* **WORK TO BE COMPLETED**:
Using the exact wording, repeat every line of the material.

* **COLLECTED MATERIAL**:
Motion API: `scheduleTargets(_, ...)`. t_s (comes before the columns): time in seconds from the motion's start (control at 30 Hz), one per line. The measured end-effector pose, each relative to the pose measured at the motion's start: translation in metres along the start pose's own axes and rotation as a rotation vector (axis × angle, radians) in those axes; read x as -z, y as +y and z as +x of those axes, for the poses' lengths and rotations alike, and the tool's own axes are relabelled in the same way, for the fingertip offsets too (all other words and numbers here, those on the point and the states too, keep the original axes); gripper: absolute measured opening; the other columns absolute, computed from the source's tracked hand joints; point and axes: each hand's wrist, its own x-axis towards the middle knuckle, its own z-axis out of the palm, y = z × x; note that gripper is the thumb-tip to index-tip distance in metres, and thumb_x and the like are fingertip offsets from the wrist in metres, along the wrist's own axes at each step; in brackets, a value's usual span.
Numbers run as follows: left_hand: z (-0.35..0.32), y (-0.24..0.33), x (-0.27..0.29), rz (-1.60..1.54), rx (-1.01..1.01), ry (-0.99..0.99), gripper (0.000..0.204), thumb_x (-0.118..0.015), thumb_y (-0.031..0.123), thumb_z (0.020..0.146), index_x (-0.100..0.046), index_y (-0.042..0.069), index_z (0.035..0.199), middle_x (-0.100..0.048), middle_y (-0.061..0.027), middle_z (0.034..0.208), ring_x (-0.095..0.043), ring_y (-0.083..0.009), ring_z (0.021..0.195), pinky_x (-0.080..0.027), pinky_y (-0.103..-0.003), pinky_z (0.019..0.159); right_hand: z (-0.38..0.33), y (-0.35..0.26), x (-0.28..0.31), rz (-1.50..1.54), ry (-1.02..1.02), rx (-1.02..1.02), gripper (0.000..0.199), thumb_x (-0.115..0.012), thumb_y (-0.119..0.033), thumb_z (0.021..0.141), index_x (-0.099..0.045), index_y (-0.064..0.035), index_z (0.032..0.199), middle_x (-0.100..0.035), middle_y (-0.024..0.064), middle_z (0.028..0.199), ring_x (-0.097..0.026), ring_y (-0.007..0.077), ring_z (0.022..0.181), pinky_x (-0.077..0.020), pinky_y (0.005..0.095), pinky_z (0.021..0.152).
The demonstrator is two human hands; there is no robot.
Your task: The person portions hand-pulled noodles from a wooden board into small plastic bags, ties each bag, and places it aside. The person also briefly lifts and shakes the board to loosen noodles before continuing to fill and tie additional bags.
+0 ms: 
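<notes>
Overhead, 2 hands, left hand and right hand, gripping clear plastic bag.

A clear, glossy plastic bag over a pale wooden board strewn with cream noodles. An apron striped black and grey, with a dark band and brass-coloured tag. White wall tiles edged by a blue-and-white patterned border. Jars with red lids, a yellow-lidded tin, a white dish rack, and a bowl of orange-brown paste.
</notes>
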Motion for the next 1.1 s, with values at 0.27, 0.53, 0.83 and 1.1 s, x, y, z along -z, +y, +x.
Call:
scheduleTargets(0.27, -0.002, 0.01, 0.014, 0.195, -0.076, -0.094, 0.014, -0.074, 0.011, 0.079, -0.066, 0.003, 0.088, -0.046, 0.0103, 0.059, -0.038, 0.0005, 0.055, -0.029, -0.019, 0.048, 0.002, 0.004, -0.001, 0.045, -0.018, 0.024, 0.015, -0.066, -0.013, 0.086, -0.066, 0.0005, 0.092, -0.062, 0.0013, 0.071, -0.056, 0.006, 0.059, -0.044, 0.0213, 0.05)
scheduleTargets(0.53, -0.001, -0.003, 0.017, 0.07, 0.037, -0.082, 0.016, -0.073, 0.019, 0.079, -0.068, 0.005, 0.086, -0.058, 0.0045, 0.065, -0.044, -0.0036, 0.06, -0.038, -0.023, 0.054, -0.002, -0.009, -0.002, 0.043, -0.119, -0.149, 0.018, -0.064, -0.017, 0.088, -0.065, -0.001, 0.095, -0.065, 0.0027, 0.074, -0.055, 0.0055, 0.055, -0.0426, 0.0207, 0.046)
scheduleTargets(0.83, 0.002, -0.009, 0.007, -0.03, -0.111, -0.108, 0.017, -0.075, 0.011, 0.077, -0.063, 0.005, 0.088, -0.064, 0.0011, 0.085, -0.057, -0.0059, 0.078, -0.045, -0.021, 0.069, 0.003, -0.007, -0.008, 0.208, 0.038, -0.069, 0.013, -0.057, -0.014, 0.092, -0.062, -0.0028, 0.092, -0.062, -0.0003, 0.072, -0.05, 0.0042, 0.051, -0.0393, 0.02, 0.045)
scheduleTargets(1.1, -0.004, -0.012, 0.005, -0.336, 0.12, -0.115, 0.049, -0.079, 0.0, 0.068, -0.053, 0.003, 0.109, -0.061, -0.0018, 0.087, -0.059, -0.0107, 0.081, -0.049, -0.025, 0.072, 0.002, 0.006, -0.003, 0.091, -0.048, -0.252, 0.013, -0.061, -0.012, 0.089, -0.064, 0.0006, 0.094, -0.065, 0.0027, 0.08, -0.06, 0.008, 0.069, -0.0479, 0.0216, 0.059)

* **RESULT**:
Motion API: `scheduleTargets(_, ...)`. t_s (comes before the columns): time in seconds from the motion's start (control at 30 Hz), one per line. The measured end-effector pose, each relative to the pose measured at the motion's start: translation in metres along the start pose's own axes and rotation as a rotation vector (axis × angle, radians) in those axes; read x as -z, y as +y and z as +x of those axes, for the poses' lengths and rotations alike, and the tool's own axes are relabelled in the same way, for the fingertip offsets too (all other words and numbers here, those on the point and the states too, keep the original axes); gripper: absolute measured opening; the other columns absolute, computed from the source's tracked hand joints; point and axes: each hand's wrist, its own x-axis towards the middle knuckle, its own z-axis out of the palm, y = z × x; note that gripper is the thumb-tip to index-tip distance in metres, and thumb_x and the like are fingertip offsets from the wrist in metres, along the wrist's own axes at each step; in brackets, a value's usual span.
Numbers run as follows: left_hand: z (-0.35..0.32), y (-0.24..0.33), x (-0.27..0.29), rz (-1.60..1.54), rx (-1.01..1.01), ry (-0.99..0.99), gripper (0.000..0.204), thumb_x (-0.118..0.015), thumb_y (-0.031..0.123), thumb_z (0.020..0.146), index_x (-0.100..0.046), index_y (-0.042..0.069), index_z (0.035..0.199), middle_x (-0.100..0.048), middle_y (-0.061..0.027), middle_z (0.034..0.208), ring_x (-0.095..0.043), ring_y (-0.083..0.009), ring_z (0.021..0.195), pinky_x (-0.080..0.027), pinky_y (-0.103..-0.003), pinky_z (0.019..0.159); right_hand: z (-0.38..0.33), y (-0.35..0.26), x (-0.28..0.31), rz (-1.50..1.54), ry (-1.02..1.02), rx (-1.02..1.02), gripper (0.000..0.199), thumb_x (-0.115..0.012), thumb_y (-0.119..0.033), thumb_z (0.021..0.141), index_x (-0.099..0.045), index_y (-0.064..0.035), index_z (0.032..0.199), middle_x (-0.100..0.035), middle_y (-0.024..0.064), middle_z (0.028..0.199), ring_x (-0.097..0.026), ring_y (-0.007..0.077), ring_z (0.022..0.181), pinky_x (-0.077..0.020), pinky_y (0.005..0.095), pinky_z (0.021..0.152).
The demonstrator is two human hands; there is no robot.
Your task: The person portions hand-pulled noodles from a wooden board into small plastic bags, ties each bag, and places it aside. The person also briefly lifts and shakes the board to loosen noodles before continuing to fill and tie additional bags.
+0 ms: 
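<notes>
Overhead, 2 hands, left hand and right hand, gripping clear plastic bag.

A clear, glossy plastic bag over a pale wooden board strewn with cream noodles. An apron striped black and grey, with a dark band and brass-coloured tag. White wall tiles edged by a blue-and-white patterned border. Jars with red lids, a yellow-lidded tin, a white dish rack, and a bowl of orange-brown paste.
</notes>
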Motion for the next 1.1 s, with values at 0.27, 0.53, 0.83 and 1.1 s, x, y, z along -z, +y, +x.
Call:
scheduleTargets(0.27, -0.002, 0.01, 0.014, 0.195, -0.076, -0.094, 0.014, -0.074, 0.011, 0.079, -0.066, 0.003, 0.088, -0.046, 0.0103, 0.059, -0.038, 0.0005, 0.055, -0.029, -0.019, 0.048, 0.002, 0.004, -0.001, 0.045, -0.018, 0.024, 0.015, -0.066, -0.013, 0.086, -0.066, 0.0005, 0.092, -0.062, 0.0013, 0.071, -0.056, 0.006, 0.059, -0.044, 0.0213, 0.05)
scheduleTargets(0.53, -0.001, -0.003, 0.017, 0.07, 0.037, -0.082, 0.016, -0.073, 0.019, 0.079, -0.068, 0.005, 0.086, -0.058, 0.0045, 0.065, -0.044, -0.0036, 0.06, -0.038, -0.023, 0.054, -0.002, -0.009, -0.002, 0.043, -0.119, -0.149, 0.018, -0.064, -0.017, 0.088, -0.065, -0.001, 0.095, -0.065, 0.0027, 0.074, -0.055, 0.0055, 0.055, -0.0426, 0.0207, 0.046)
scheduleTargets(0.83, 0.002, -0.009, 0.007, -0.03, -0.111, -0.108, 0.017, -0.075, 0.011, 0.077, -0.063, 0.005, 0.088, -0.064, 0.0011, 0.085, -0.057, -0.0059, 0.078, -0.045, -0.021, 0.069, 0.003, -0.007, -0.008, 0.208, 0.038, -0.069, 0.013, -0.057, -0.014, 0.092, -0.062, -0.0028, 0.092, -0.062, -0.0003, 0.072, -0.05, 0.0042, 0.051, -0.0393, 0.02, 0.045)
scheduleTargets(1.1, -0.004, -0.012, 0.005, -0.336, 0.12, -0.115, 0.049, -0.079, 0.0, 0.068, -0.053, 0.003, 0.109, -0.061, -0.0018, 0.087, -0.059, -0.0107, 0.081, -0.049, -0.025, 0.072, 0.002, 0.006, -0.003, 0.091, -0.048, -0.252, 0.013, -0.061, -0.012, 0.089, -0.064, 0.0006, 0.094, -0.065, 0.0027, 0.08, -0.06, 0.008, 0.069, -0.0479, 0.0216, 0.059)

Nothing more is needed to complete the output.